TASK DIRECTIONS: Would you copy out each line of the records below that includes the word "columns"?

TASK DATA:

************

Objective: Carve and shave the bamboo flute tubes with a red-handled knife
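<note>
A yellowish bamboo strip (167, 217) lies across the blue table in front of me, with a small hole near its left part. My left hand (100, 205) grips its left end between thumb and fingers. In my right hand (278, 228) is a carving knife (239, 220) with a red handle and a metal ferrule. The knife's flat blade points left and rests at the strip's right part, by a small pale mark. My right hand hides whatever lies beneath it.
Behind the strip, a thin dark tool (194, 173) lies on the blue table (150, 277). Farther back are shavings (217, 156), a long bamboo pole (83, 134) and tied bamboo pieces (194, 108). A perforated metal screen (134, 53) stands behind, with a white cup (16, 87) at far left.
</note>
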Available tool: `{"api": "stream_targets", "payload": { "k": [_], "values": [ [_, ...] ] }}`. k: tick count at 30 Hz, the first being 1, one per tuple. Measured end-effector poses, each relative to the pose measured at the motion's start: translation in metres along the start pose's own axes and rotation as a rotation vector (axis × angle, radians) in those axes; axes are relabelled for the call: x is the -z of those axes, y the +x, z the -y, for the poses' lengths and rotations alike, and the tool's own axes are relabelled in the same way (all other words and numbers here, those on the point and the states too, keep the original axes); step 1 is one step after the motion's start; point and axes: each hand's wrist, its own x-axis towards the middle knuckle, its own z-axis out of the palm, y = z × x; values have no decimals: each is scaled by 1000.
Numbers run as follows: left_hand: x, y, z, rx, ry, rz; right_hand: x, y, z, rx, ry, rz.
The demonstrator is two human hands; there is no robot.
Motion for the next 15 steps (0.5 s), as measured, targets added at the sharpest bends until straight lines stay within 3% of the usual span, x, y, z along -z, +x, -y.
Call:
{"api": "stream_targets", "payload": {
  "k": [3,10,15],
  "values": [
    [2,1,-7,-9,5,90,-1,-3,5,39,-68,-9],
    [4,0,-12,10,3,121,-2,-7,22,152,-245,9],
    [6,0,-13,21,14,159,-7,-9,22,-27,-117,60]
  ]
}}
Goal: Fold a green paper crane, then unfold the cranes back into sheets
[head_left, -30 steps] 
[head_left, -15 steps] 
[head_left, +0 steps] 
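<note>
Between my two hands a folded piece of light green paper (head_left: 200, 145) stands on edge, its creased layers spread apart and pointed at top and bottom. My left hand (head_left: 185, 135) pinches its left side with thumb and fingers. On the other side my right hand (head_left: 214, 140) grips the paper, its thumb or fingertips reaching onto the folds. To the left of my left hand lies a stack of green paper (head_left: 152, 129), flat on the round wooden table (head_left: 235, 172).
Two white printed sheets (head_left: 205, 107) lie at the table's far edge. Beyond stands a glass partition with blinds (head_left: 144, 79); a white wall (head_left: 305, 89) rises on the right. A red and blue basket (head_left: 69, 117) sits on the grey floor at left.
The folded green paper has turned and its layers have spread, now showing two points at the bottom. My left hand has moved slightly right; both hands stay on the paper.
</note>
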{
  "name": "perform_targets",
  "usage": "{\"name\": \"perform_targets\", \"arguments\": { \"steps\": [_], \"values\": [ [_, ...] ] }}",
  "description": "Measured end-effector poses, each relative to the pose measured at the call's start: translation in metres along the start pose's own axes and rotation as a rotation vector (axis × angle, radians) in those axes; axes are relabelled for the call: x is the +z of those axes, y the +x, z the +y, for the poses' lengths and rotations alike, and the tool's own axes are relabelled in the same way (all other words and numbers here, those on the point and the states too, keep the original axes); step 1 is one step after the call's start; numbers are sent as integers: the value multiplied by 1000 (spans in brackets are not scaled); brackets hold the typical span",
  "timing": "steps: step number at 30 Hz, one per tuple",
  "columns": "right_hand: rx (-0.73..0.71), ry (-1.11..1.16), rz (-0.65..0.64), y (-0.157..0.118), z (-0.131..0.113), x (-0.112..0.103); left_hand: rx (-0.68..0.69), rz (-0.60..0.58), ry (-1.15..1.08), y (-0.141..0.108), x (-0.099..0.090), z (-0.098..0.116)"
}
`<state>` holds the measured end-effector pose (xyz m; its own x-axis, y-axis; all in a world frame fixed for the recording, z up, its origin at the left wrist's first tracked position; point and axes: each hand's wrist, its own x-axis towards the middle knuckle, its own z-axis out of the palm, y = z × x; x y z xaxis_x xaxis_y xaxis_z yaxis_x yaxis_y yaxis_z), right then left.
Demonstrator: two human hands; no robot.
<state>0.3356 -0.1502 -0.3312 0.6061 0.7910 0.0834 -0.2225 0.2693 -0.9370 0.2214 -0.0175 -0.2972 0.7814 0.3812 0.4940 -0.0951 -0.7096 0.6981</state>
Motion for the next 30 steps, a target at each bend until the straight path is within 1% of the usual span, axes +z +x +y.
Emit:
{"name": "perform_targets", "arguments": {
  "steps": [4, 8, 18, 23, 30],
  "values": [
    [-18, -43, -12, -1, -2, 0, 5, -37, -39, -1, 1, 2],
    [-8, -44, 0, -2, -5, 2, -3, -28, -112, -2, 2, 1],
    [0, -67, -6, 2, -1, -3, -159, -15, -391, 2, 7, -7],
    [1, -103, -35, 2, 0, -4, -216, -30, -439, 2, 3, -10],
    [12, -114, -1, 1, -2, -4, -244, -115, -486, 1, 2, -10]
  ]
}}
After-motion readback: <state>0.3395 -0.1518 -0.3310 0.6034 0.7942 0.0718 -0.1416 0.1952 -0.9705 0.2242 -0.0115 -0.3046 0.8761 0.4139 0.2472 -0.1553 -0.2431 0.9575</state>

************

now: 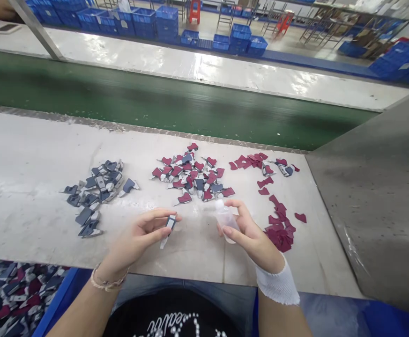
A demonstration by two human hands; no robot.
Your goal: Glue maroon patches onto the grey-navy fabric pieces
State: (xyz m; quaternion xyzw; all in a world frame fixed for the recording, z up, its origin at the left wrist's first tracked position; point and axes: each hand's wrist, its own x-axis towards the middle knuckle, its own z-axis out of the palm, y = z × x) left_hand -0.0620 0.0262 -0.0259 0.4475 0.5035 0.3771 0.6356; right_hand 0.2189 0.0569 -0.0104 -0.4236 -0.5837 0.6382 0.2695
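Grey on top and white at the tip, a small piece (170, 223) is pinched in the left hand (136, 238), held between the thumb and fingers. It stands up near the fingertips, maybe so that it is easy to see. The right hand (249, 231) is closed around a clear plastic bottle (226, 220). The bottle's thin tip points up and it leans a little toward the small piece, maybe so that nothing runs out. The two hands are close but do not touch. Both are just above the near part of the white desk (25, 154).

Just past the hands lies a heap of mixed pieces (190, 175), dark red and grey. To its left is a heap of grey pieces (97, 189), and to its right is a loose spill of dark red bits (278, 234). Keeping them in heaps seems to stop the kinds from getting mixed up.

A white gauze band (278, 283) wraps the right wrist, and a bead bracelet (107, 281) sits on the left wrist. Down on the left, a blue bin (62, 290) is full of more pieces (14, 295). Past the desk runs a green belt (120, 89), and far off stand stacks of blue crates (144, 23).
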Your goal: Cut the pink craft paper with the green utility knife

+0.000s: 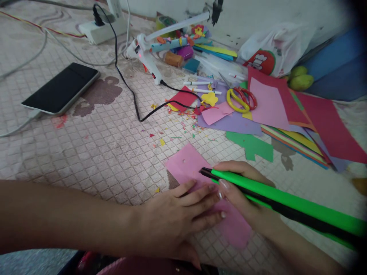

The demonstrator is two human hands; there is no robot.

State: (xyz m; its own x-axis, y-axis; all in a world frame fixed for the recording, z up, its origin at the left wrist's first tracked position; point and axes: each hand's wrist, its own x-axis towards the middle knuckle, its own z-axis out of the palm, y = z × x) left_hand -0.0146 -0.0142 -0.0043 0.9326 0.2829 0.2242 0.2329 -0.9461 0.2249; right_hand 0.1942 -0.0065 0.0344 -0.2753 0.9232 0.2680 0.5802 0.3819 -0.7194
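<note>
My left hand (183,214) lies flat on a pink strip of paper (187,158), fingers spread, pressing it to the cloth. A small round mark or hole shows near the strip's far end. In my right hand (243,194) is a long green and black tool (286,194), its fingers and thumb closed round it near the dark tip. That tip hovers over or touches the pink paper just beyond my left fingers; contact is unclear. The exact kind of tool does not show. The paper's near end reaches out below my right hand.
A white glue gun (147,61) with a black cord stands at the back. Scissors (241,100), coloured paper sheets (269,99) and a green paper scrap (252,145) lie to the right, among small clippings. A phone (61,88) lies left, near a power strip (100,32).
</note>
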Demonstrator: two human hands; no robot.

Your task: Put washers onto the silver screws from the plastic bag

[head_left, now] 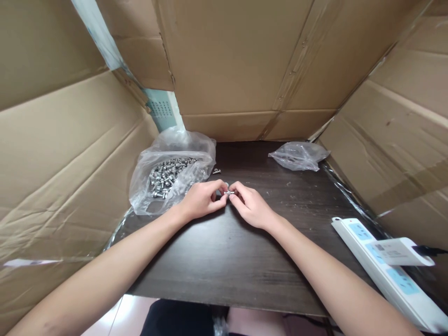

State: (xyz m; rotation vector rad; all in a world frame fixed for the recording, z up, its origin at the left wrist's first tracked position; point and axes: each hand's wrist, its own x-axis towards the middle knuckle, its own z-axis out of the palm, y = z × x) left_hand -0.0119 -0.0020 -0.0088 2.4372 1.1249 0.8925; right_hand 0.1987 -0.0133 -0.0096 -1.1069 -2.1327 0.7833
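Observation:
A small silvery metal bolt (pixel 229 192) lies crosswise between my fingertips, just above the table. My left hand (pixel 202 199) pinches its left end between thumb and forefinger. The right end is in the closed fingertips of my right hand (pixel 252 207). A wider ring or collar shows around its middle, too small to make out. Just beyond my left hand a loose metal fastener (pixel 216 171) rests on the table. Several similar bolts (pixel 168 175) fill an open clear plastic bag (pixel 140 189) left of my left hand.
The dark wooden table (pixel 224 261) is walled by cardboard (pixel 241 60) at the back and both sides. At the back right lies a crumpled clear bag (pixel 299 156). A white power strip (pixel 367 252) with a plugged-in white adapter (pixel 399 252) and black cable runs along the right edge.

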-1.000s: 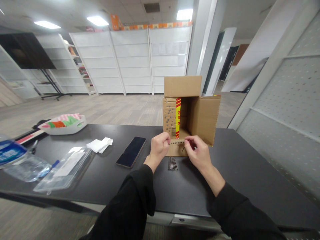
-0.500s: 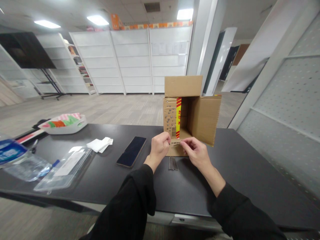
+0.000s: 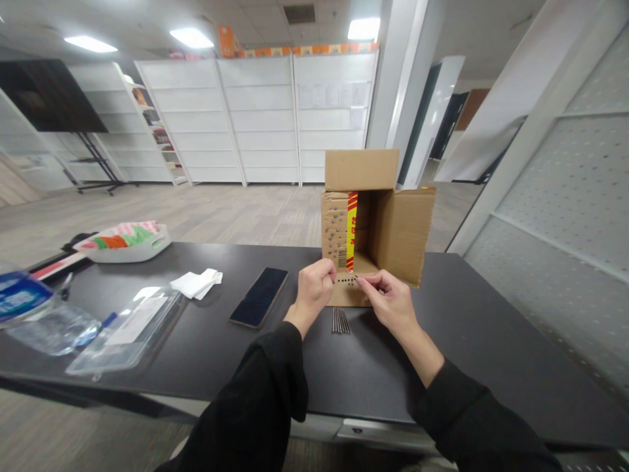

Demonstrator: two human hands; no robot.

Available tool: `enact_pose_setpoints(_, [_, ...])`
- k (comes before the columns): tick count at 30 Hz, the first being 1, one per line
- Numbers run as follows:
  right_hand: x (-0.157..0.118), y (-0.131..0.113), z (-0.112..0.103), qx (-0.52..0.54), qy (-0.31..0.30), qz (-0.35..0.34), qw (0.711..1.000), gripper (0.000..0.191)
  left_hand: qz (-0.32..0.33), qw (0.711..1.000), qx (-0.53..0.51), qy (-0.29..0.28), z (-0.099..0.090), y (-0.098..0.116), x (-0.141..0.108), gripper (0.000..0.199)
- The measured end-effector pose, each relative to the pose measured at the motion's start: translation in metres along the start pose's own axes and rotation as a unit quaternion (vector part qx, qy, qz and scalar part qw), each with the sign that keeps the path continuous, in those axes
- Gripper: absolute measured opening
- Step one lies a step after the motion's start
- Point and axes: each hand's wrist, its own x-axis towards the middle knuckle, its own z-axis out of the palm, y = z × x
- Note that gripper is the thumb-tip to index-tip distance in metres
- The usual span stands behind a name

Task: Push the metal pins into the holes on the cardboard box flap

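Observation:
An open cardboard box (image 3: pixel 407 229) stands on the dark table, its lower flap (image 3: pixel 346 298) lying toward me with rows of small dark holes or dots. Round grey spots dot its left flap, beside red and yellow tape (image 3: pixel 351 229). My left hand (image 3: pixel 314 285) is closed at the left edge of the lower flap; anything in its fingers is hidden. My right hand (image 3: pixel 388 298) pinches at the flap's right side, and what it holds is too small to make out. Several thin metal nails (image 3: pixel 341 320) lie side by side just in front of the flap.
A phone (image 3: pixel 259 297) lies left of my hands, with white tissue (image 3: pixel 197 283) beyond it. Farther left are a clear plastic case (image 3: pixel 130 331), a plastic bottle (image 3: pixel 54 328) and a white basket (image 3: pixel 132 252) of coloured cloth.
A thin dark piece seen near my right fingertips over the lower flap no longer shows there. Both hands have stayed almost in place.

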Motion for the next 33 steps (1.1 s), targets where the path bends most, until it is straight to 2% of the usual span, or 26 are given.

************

OUTPUT BELOW:
  "columns": "right_hand: rx (-0.73..0.71), ry (-1.11..1.16), rz (-0.65..0.64), y (-0.157..0.118), z (-0.131..0.113), x (-0.112..0.103); left_hand: rx (-0.68..0.69), rz (-0.60..0.58), ry (-1.15..1.08), y (-0.141..0.108), x (-0.099..0.090), z (-0.098..0.116)"
- k (comes before the columns): tick count at 30 Hz, the first being 1, one per line

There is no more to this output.